PROBLEM TO WORK ON:
Nothing but the text belongs in the answer: the listing below, copied exactly, without pictures.

DATASET CONTENT:
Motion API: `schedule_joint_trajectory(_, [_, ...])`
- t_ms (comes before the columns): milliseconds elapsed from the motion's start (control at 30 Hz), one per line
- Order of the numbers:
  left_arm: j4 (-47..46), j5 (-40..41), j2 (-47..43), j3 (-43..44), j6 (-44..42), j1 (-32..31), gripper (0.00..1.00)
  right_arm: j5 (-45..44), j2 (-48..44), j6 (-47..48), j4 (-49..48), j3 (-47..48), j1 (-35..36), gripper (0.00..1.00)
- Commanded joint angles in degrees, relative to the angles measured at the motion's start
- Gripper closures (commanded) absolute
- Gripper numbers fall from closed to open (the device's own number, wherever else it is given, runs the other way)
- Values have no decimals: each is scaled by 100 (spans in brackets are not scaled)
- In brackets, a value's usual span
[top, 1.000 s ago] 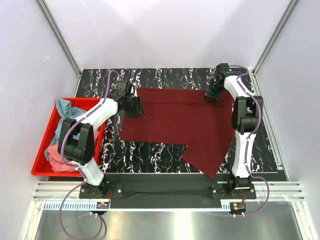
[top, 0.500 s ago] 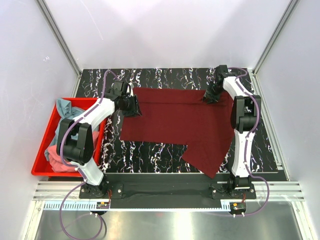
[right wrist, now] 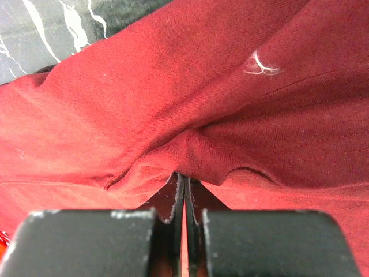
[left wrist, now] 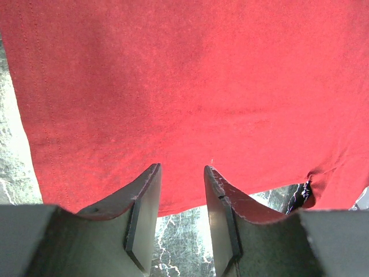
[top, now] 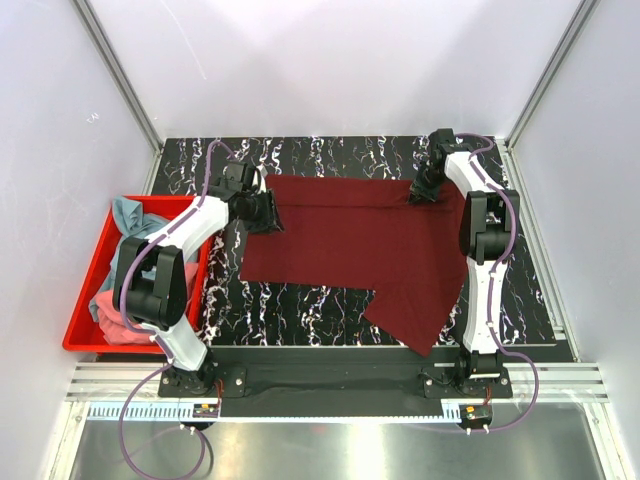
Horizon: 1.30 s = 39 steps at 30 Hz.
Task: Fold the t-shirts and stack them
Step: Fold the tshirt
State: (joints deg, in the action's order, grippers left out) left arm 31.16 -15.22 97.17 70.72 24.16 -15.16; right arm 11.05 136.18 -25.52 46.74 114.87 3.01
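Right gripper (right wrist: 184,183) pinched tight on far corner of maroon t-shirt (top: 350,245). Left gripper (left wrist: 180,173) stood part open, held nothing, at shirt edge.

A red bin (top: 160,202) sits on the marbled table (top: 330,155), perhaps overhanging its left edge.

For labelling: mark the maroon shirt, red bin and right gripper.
maroon shirt (top: 350,240), top view, middle of its body.
red bin (top: 95,344), top view, its near rim.
right gripper (right wrist: 184,178), right wrist view, between its fingertips.

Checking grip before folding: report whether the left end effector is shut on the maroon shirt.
No; the left end effector is open, fingers apart at the maroon shirt.
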Motion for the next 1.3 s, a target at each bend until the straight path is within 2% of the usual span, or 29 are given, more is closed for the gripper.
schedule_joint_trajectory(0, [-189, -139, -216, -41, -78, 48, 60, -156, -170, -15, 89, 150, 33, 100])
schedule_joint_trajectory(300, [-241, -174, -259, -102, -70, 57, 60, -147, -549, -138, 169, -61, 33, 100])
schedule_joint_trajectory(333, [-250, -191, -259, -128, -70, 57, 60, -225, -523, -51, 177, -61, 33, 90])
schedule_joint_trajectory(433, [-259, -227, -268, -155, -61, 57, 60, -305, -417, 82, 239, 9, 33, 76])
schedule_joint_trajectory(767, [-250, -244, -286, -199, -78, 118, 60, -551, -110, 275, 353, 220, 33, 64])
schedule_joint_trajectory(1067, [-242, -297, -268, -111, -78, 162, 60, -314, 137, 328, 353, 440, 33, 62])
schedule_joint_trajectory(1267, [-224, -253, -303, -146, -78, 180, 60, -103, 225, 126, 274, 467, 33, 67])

ANSWER:
Motion API: `schedule_joint_trajectory(_, [_, ...])`
- t_ms (comes before the columns): milliseconds elapsed from the motion's start (control at 30 Hz), one per line
- Order of the numbers:
  left_arm: j4 (-47..46), j5 (-40..41), j2 (-47..43), j3 (-43..44), j6 (-44..42), j1 (-32..31), gripper (0.00..1.00)
  right_arm: j5 (-45..44), j2 (-48..44), j6 (-47..48), j4 (-49..48), j3 (-47..48), j1 (-35..36), gripper (0.00..1.00)
- Commanded joint angles in degrees, relative to the angles measured at the motion's start
- Gripper closures (commanded) absolute
- Gripper numbers fall from closed to open (the device's own number, wherever else it is given, runs the other way)
- Values have no decimals: each is scaled by 100 (spans in brackets are not scaled)
- In brackets, a value's usual span
[top, 1.000 s ago] 
[top, 0.500 s ago] 
[right wrist, now] 
[left wrist, now] 
[top, now] 
Horizon: 1.30 s = 39 steps at 30 Hz.
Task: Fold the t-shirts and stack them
Step: Fold the tshirt
State: (joints deg, in the action's order, grippers left out) left arm 31.16 -15.22 97.17 70.72 24.16 -15.16; right arm 11.05 136.18 -25.52 46.74 114.87 3.01
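Right gripper (right wrist: 184,183) pinched tight on far corner of maroon t-shirt (top: 350,245). Left gripper (left wrist: 180,173) stood part open, held nothing, at shirt edge.

A red bin (top: 160,202) sits on the marbled table (top: 330,155), perhaps overhanging its left edge.

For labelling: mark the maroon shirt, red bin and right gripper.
maroon shirt (top: 350,240), top view, middle of its body.
red bin (top: 95,344), top view, its near rim.
right gripper (right wrist: 184,178), right wrist view, between its fingertips.

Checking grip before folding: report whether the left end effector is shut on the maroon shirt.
No; the left end effector is open, fingers apart at the maroon shirt.
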Motion for the next 1.3 s, a target at each bend until the straight path is within 2% of the usual span, or 29 are given, more is closed for the gripper.
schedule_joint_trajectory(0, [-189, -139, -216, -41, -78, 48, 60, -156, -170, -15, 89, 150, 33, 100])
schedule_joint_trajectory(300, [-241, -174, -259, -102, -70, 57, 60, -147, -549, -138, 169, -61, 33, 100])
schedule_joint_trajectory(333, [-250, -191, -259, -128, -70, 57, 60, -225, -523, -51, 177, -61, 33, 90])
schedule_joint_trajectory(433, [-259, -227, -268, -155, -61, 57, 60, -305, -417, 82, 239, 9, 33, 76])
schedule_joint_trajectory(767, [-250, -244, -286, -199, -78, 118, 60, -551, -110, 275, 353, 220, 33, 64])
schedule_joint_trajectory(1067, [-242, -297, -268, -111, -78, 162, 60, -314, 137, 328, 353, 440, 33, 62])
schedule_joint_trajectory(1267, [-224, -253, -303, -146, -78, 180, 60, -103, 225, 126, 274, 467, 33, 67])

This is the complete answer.